→ **Required action**
Below is a listing; repeat exactly the lines from the one containing "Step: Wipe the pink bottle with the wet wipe" to the one containing "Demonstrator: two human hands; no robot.", both included.

→ **The records**
· · ·

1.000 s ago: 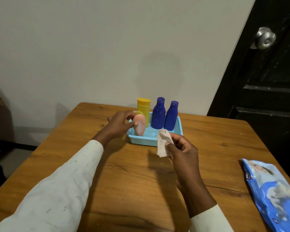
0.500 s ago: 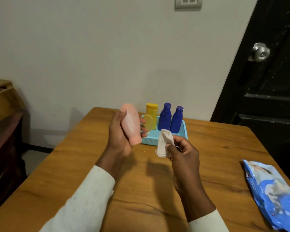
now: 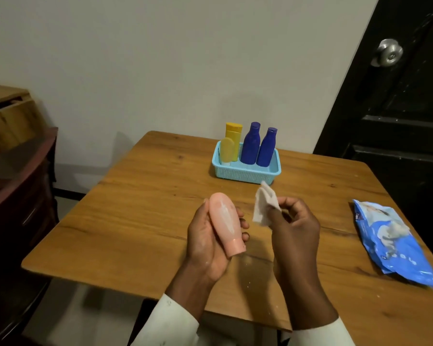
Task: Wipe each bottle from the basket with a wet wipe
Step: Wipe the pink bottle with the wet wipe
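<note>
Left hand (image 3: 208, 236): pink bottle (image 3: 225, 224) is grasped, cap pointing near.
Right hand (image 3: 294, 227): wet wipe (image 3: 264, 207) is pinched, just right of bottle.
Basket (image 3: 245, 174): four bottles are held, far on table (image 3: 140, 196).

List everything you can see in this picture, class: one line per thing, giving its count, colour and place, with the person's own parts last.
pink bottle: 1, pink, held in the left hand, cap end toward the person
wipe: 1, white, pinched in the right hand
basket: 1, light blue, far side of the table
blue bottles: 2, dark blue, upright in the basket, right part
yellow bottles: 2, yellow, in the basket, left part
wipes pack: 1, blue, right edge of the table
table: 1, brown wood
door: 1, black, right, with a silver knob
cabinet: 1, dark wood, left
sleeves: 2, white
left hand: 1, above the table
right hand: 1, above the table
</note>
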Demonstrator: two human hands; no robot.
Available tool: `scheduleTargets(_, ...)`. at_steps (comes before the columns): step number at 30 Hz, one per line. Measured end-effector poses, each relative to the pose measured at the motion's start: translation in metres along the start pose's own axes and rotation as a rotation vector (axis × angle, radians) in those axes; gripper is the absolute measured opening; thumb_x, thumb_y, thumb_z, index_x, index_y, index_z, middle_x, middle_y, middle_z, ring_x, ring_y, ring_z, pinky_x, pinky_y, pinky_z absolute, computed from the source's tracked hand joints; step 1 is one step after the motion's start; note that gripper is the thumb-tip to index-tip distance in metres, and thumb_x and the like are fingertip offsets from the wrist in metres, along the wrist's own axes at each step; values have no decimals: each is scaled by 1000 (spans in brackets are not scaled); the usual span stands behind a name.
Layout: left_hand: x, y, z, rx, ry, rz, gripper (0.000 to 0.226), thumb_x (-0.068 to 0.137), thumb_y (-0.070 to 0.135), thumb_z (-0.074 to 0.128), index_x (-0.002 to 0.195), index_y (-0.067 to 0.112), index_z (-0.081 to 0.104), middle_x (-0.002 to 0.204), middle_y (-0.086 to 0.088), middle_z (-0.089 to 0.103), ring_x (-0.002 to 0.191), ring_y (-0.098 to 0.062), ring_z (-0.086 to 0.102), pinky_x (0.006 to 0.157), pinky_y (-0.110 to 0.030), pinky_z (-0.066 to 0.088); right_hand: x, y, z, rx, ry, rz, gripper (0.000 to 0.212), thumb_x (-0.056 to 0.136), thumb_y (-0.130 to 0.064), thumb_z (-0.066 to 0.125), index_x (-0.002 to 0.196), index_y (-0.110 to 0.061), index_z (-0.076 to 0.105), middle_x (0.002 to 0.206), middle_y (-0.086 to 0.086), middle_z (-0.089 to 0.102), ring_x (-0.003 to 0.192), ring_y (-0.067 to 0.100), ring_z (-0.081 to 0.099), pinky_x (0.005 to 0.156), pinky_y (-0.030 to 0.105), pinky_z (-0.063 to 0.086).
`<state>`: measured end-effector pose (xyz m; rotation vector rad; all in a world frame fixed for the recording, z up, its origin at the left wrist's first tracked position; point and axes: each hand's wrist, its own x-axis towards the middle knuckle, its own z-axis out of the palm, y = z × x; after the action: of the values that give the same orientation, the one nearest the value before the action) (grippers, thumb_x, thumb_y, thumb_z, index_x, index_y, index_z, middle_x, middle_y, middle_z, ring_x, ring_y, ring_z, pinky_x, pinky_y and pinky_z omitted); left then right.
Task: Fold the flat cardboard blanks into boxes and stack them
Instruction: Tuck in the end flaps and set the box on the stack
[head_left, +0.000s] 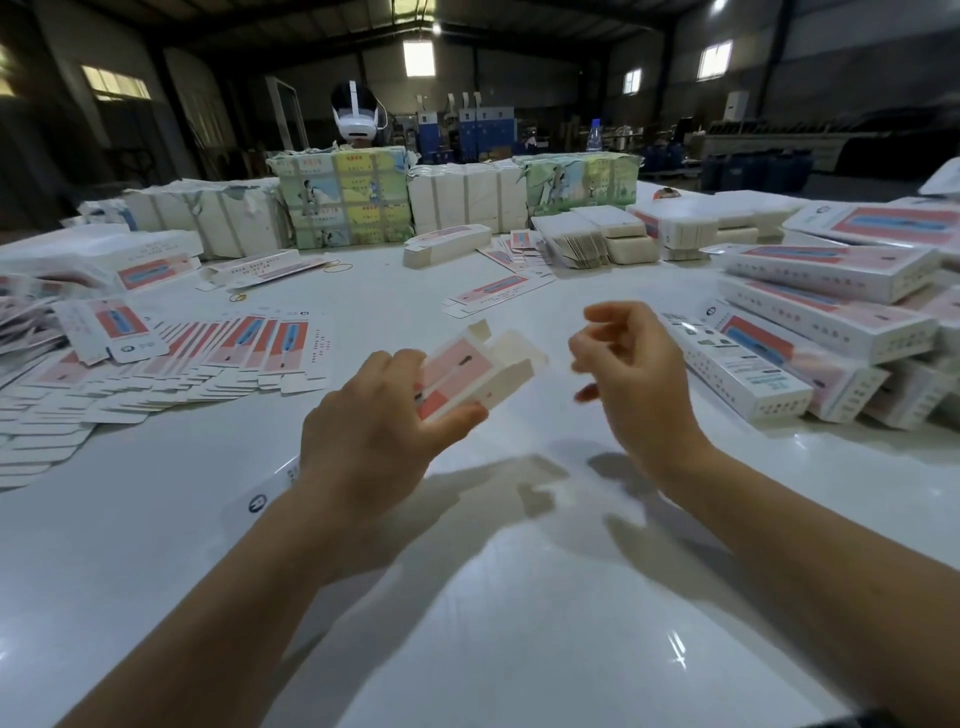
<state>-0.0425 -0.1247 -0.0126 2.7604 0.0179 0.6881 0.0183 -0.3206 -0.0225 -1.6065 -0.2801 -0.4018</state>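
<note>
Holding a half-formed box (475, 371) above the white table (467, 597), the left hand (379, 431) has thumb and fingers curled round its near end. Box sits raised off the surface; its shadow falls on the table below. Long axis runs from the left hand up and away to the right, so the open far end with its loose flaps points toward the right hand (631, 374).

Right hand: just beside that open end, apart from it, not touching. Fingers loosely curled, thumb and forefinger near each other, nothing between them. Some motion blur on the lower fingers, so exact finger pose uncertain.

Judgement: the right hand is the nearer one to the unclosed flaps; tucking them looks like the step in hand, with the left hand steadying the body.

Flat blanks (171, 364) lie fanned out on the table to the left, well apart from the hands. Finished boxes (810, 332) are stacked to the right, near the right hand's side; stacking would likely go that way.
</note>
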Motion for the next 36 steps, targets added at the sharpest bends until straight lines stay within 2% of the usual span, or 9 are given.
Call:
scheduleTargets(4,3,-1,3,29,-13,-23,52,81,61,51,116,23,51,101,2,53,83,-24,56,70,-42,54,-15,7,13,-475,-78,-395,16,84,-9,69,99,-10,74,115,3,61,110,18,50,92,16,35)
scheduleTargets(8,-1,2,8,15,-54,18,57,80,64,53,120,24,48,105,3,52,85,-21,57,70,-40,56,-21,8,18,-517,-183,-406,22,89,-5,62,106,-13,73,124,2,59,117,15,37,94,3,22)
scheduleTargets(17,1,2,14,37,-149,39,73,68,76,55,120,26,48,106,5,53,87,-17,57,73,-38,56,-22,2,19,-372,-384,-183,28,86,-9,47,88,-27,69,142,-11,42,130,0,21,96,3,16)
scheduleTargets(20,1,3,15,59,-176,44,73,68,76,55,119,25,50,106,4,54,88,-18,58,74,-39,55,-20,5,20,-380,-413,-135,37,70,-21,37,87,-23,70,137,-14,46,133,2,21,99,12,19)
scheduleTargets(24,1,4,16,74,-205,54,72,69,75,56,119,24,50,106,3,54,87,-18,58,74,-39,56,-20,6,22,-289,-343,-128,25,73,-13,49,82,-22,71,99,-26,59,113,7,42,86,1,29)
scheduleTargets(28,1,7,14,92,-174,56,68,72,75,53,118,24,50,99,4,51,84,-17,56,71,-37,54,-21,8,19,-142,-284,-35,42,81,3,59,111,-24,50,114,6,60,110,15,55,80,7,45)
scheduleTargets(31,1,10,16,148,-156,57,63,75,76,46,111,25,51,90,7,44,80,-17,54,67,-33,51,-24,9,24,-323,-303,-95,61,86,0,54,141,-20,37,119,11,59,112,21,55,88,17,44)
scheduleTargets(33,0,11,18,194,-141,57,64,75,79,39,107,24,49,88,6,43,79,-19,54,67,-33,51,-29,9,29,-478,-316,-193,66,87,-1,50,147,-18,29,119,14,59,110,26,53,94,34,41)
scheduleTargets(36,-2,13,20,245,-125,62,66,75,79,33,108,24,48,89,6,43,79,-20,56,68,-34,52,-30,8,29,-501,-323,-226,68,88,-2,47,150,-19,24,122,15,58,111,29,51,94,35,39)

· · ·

→ **Task result**
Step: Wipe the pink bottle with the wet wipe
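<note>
Left hand (image 3: 208, 236): pink bottle (image 3: 225, 224) is grasped, cap pointing near.
Right hand (image 3: 294, 227): wet wipe (image 3: 264, 207) is pinched, just right of bottle.
Basket (image 3: 245, 174): four bottles are held, far on table (image 3: 140, 196).

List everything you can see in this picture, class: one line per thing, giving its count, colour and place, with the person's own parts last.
pink bottle: 1, pink, held in the left hand, cap end toward the person
wipe: 1, white, pinched in the right hand
basket: 1, light blue, far side of the table
blue bottles: 2, dark blue, upright in the basket, right part
yellow bottles: 2, yellow, in the basket, left part
wipes pack: 1, blue, right edge of the table
table: 1, brown wood
door: 1, black, right, with a silver knob
cabinet: 1, dark wood, left
sleeves: 2, white
left hand: 1, above the table
right hand: 1, above the table
</note>
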Demonstrator: two human hands; no robot.

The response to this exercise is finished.